I pull a face as I imagine the scene.

“I'm sorry about Tom,” she says. “He's just a baby really.”

I nod and take a seat next to her. “Yes, I know.”

“You broke his heart though,” she says.

“Yeah. Well … he didn't do much for mine,” I reply.

Jenny raises an eyebrow and stares me in the eye for the first time today. “Don't go there,” she says. “Really. Not with me. Don't dare.”

“No,” I say. “Sorry.”

“That was an awful thing you … Really.”

“I'm sorry. It wasn't meant, if that makes any difference.”

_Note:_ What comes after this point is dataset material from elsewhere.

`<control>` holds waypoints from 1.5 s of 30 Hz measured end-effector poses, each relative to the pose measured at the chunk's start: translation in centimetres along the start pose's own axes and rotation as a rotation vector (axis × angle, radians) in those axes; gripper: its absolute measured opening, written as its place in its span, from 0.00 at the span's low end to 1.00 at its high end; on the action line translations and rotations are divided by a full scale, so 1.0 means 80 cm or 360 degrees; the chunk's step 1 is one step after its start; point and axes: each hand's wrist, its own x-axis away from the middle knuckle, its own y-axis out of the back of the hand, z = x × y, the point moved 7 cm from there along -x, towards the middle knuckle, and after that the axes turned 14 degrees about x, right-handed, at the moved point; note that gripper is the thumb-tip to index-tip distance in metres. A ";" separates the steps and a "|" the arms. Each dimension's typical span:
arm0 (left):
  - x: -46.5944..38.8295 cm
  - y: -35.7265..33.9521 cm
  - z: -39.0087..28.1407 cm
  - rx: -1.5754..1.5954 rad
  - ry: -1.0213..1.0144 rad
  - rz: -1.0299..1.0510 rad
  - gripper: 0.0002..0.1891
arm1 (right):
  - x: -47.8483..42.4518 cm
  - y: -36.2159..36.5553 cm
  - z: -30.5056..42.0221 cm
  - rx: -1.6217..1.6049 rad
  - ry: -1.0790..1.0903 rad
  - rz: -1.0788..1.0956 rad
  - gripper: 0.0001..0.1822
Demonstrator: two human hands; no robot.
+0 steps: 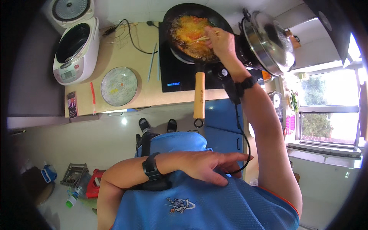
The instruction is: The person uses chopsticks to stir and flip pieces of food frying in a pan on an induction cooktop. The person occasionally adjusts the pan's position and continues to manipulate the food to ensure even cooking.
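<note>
My right hand (220, 41) is closed around a pair of wooden chopsticks (201, 38), whose tips reach into the food. Bubbling orange-yellow food (191, 30) lies in a black frying pan (201, 9) with a wooden handle (199, 95). The pan is on a black induction cooktop (181, 77). In front of my blue shirt, my left hand (210, 165) has its fingers spread, close to a black cable (247, 143); whether they touch it I cannot tell. Left of the cooktop, a grey speckled plate (123, 86) bears small yellow and orange bits.
A white rice cooker (92, 57) stands with its lid raised at the left. Near it lie a phone (72, 105) and a red strip (93, 93). Blue chopsticks (152, 61) rest beside the cooktop. A large lidded metal pot (266, 43) is right of the pan.
</note>
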 end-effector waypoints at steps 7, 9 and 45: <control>0.000 0.006 -0.005 -0.0025 -0.0062 -0.0061 0.50 | 0.008 0.006 -0.003 -0.0263 -0.0167 0.0084 0.21; 0.001 0.006 -0.005 -0.0031 -0.0061 -0.0044 0.49 | 0.018 0.024 -0.003 -0.0301 -0.0288 0.0113 0.20; -0.049 0.022 -0.011 -0.0160 0.0322 -0.0030 0.24 | 0.220 0.096 -0.085 -0.1291 -0.0841 -0.0995 0.15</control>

“What does that mean?” she asks. “It wasn't
meant?”

I shrug. “Sorry, even I don't know.”

“No,” she says, thoughtfully. “It
is
cold,” she says, standing, and then reaching out to steady herself on the arm of the chair. “I didn't notice really.”

“How many of those have you had?”

“Three. Four, maybe. This tastes disgusting though,” she says, emptying the drink on the grass. “What did you put in it?”

“Nothing. Vodka. Tonic. Have you eaten anything?”